»»

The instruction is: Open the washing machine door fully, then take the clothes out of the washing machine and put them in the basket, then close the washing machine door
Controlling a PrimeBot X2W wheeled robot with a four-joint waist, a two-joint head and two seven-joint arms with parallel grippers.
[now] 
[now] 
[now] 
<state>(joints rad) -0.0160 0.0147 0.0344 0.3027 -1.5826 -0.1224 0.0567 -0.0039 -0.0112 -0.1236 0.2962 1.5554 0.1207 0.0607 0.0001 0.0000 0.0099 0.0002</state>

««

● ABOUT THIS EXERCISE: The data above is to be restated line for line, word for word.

● ANSWER BOX:
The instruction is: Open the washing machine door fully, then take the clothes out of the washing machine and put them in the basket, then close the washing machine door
Controlling a PrimeBot X2W wheeled robot with a four-joint waist, a two-joint head and two seven-joint arms with parallel grippers.
[now] 
[now] 
[now] 
<state>(joints rad) -0.0160 0.0147 0.0344 0.3027 -1.5826 -0.1224 0.0567 -0.0039 -0.0112 -0.1236 0.2962 1.5554 0.1207 0.0607 0.0001 0.0000 0.0099 0.0002</state>

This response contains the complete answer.